Top of Recorded information

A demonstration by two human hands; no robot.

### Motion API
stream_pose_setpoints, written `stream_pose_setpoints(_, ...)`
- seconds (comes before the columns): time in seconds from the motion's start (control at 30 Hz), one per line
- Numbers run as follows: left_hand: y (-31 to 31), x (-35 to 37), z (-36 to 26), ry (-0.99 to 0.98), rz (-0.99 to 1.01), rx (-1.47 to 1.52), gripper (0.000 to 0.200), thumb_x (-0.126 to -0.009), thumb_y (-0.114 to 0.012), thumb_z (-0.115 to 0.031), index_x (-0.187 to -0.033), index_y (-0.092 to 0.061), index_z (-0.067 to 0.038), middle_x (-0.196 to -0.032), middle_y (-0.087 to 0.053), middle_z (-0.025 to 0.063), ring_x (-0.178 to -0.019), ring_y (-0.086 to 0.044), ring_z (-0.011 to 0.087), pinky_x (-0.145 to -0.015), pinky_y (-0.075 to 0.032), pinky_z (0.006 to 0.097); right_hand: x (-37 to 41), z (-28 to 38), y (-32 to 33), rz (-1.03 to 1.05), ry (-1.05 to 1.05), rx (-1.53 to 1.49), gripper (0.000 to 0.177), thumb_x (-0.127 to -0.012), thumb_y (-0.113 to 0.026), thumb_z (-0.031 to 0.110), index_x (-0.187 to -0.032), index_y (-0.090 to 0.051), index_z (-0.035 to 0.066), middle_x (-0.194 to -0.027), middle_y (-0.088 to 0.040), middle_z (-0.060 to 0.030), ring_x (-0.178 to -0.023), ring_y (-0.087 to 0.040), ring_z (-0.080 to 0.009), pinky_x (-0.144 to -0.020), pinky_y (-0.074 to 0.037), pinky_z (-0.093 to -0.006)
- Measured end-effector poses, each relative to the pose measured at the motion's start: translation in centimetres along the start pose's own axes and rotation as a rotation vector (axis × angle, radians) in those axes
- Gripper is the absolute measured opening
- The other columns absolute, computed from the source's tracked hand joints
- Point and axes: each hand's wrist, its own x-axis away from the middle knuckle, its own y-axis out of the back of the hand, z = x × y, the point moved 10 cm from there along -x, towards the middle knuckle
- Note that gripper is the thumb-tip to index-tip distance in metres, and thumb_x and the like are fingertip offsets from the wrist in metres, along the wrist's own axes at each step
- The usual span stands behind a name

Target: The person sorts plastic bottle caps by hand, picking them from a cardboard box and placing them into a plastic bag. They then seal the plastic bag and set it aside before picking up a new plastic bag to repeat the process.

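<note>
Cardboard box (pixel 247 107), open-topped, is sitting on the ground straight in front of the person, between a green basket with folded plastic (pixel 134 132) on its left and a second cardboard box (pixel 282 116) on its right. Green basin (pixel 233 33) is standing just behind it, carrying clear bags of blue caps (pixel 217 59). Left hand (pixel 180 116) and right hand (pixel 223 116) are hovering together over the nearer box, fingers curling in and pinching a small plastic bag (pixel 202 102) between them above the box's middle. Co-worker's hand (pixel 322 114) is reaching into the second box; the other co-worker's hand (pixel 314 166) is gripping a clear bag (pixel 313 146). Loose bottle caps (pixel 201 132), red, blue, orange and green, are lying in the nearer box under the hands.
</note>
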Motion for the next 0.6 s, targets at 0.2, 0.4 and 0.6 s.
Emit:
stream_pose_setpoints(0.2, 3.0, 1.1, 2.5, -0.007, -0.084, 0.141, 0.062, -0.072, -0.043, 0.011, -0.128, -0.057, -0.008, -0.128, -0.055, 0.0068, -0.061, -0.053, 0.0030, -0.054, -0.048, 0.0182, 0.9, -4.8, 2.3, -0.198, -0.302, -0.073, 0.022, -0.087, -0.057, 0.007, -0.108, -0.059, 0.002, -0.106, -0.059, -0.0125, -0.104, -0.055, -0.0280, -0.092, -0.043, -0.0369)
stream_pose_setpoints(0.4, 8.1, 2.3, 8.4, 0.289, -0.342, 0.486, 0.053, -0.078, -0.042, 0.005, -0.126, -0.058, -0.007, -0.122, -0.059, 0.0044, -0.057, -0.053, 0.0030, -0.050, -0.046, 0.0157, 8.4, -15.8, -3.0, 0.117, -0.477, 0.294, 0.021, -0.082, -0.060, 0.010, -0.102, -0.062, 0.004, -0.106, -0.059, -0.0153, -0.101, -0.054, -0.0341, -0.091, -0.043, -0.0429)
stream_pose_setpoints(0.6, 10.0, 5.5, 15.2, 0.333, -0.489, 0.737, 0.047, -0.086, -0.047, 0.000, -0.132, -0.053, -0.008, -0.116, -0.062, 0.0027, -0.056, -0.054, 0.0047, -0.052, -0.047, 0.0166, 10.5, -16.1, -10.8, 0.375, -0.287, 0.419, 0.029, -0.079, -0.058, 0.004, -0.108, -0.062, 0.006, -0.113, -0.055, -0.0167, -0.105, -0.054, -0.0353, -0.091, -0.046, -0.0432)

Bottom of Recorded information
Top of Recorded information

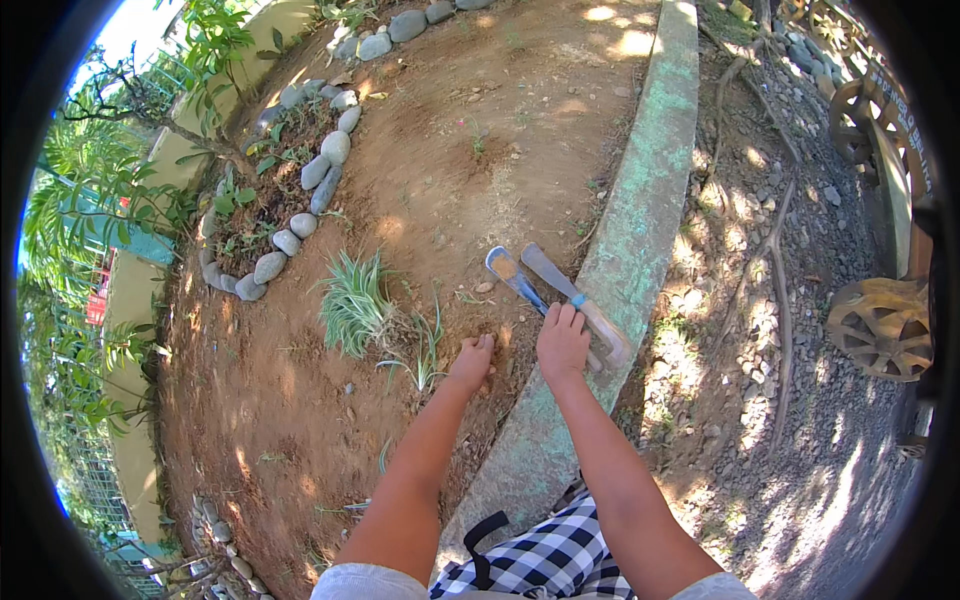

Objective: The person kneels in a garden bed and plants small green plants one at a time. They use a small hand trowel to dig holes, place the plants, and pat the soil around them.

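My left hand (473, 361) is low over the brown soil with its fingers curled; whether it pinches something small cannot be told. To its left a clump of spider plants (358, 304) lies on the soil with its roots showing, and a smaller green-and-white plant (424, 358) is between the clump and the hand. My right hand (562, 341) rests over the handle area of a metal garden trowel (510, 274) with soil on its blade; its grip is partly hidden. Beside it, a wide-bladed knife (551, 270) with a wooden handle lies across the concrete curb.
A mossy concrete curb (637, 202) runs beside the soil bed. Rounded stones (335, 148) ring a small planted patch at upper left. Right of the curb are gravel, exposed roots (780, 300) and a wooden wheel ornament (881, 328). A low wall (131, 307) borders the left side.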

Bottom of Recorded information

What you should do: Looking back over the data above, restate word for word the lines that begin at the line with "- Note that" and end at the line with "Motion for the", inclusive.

Written answer:
- Note that gripper is the thumb-tip to index-tip distance in metres, and thumb_x and the like are fingertip offsets from the wrist in metres, along the wrist's own axes at each step
- The usual span stands behind a name

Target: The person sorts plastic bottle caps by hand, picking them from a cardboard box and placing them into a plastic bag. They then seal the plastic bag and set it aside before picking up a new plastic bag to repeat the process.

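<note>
Cardboard box (pixel 247 107), open-topped, is sitting on the ground straight in front of the person, between a green basket with folded plastic (pixel 134 132) on its left and a second cardboard box (pixel 282 116) on its right. Green basin (pixel 233 33) is standing just behind it, carrying clear bags of blue caps (pixel 217 59). Left hand (pixel 180 116) and right hand (pixel 223 116) are hovering together over the nearer box, fingers curling in and pinching a small plastic bag (pixel 202 102) between them above the box's middle. Co-worker's hand (pixel 322 114) is reaching into the second box; the other co-worker's hand (pixel 314 166) is gripping a clear bag (pixel 313 146). Loose bottle caps (pixel 201 132), red, blue, orange and green, are lying in the nearer box under the hands.
</note>
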Motion for the next 0.6 s, targets at 0.2, 0.4 and 0.6 s.

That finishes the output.